Technical Analysis | by FutureAnalyzer.com | Monday, 29 August 2011 17:47 UTC
In this article we will discuss about a widespread, well-known key element of technical analysis. Why do you think technical analysis especially some elements work so well for financial markets? Why do you think Fibonacci levels are usually strictly followed? Because thousands and billions of traders and computer programs for trading use these elements. This way everybody acts the same at the same time…
This is why we decided to present in the category of technical analysis, the most used and well-known methods of predicting financial evolution. These methods are easy to understand and are very efficient.
We will present you the trend lines. These lines can be support or resistance of a chart. We will also learn what they are and how can be drawn. We will give some examples of charts of S&P 500 e-mini and Dow and analyze how these charts could have been interpreted and used for a profitable trading day. Finally we will draw the conclusions.
1. What are trend lines?
The trend lines are lines that join two-three or more Lows or Highs of a chart. The price rebounds when intersecting these lines.If we are talking about a support trend line, it joins two or more Lows on the chart.
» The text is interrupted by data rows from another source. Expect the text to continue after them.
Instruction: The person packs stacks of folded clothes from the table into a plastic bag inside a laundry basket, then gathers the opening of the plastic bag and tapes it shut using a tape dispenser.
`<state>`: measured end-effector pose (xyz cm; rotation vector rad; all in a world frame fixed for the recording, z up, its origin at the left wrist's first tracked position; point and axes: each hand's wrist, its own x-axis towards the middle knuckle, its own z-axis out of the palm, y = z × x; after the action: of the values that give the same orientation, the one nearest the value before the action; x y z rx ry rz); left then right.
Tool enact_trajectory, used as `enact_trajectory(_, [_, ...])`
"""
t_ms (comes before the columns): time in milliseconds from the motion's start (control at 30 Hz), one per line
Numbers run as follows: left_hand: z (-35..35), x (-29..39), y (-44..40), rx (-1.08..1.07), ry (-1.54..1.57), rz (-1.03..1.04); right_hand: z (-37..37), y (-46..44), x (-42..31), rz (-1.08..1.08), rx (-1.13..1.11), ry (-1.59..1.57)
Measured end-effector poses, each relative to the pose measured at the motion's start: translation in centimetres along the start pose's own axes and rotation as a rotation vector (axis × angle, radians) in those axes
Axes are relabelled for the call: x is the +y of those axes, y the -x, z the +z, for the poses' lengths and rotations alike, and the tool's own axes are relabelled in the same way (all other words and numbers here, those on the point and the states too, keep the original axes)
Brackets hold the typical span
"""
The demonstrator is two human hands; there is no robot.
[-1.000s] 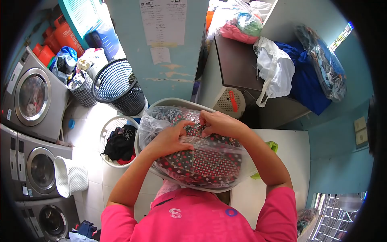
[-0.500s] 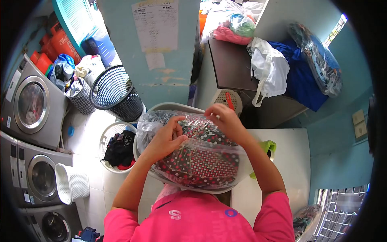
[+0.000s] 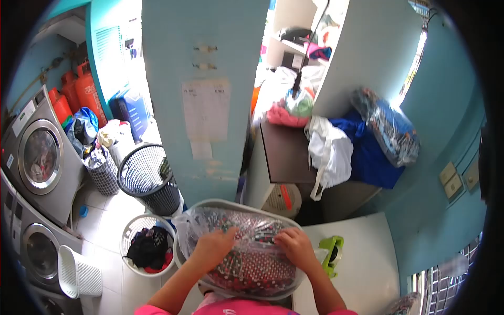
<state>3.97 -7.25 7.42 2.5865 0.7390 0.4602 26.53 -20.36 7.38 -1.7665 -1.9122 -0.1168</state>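
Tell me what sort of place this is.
Probably a laundry room or small laundry shop: front-loading machines, one with a round door showing fabric inside, line the left side, a white basket holds dark clothes, and patterned fabric sits in clear plastic under both hands.

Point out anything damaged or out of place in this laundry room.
The blue-green wall looks worn: pale marks, like lost paint, show above and below the paper sheet. The white cloth lies rumpled, one strap dangling past the edge of the dark tabletop. I see no spill.
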Motion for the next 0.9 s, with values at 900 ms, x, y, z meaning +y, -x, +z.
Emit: enact_trajectory(900, [-3.6,-2.5,3.3,0.190,2.297,0.084,-3.8,24.0,9.2,1.314,0.996,-0.162])
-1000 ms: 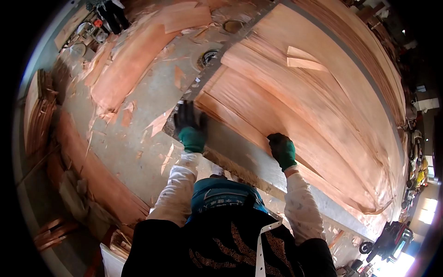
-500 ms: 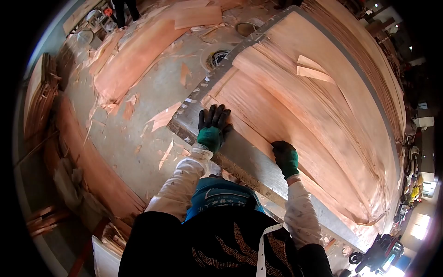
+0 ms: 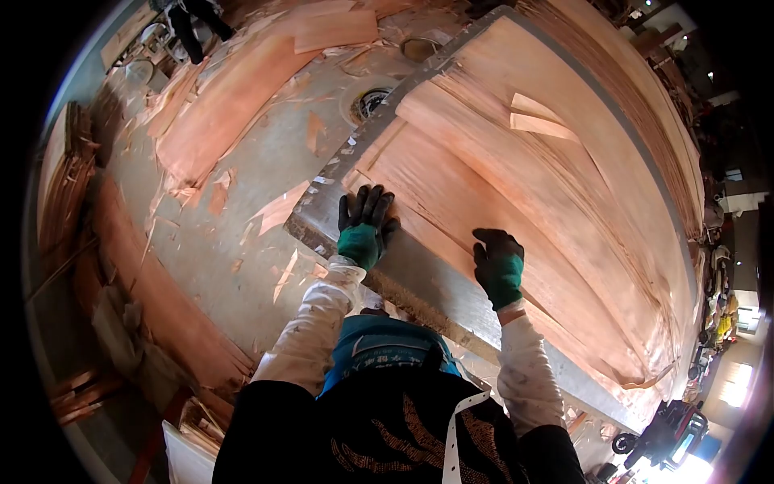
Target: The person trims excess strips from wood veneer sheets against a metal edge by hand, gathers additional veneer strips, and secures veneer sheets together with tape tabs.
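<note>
Reddish wood veneer sheets [image 3: 484, 177] lie wavy and overlapping on a grey table [image 3: 439, 284]. My left hand [image 3: 364, 226], in a black and green glove, rests flat with fingers spread at the near left corner of the veneer, over the table edge. Further right, my right hand [image 3: 499, 266], gloved alike, is over the near edge of the sheets. Its fingers are loosely bent and apart, with nothing seen in them. A small torn veneer piece [image 3: 542, 125] lies on top of the sheets.
Long veneer sheets [image 3: 234, 105] and scraps lie on the floor [image 3: 266, 177] at the left. A veneer stack [image 3: 64, 181] is at the far left. Another person [image 3: 192, 24] stands at the top left. A vehicle [image 3: 667, 431] is at the lower right.
My left hand has moved right from the table's corner to the veneer's edge. My right hand was closed at the veneer edge and its fingers have now loosened.
</note>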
Each time the price closes the line, it will rebound and go up.A resistance line is just the opposite. It joins the Highs of a chart. When getting to this line, the price rebounds and go down.A trend line can be a straight or a diagonal line.
The straight lines are strong resistance or support lines and show a calm market during a time of accumulation. Diagonal trend lines suggest that we have a positive or negative trending chart depending whether it is an upsloping or a downsloping line .
2. How can we draw trend lines?
Usually these lines join together the extreme Highs or Lows on a chart. The price must never intersect these lines! If a trend line is crossed it looses its significance and the price will go beyond it.
If the price crossed a resistance trend line, it will go up an important amount. After the price will reach a High, it will decrease until it meets the former resistance line that now became a support line. The price will rebound a couple of times at this line until, again, will break it.
It is the same with support trend lines.
It is pretty easy to apply these information in trading. A price that rebounds on a resistance line will determine the trader to go short with a stop loss set above the resistance line. When the price rebound a support line the trader will go long and set a stop loss under the line.
If the price will break these trend lines, the trader has to adapt to the new trend and initiate a transaction accordingly, setting a stop loss on the other side of the broken trend line.
Let us study some examples:
1. The chart shows the time period between 2000 and 2001 for the American indices. In this case the trend is one of accumulation, neutral.
After a period of positive trend, the price breaks through the support trend line, the market goes down until a new support line is formed and up to a new resistance line. From this point forward, for nearly two years, Dow’s evolution was between these trend lines. When the price meets the support line there is a reason to buy, and when it meats the resistance line, to sell…Pretty clear,right?
2. This is a chart for American indices between 2002 and 2003. Following a “Head and Shoulders” pattern, the price breaks the support trend line and forms and ascending slope. The trend will now have a new support and resistance line to show the trader when to buy and when to sell. After three rebounds from the support trend line, the price goes up again and forms an upsloping trend that will last for more than a year.
3. In this example we have a series of minitrends forming a ladder. The price goes up and then down. After the support trend line is broken we should initiate selling positions. After the resistance trend line is broken, we should initiate buying positions.
1. You can observe how useful these trend lines are. The support and resistance trendlines are key elements in analyzing a trend and provide useful information regarding the best time and way of making a transaction.
2. Trading methods based only on trend lines analysis can be found and can work very well. These methods can be harmoniously correlated with other methods of financial analysis resulting in a complete and comlex trading system approaching financial reality.
3. We often use these trend lines amongst other various methods of analysis we will describe later.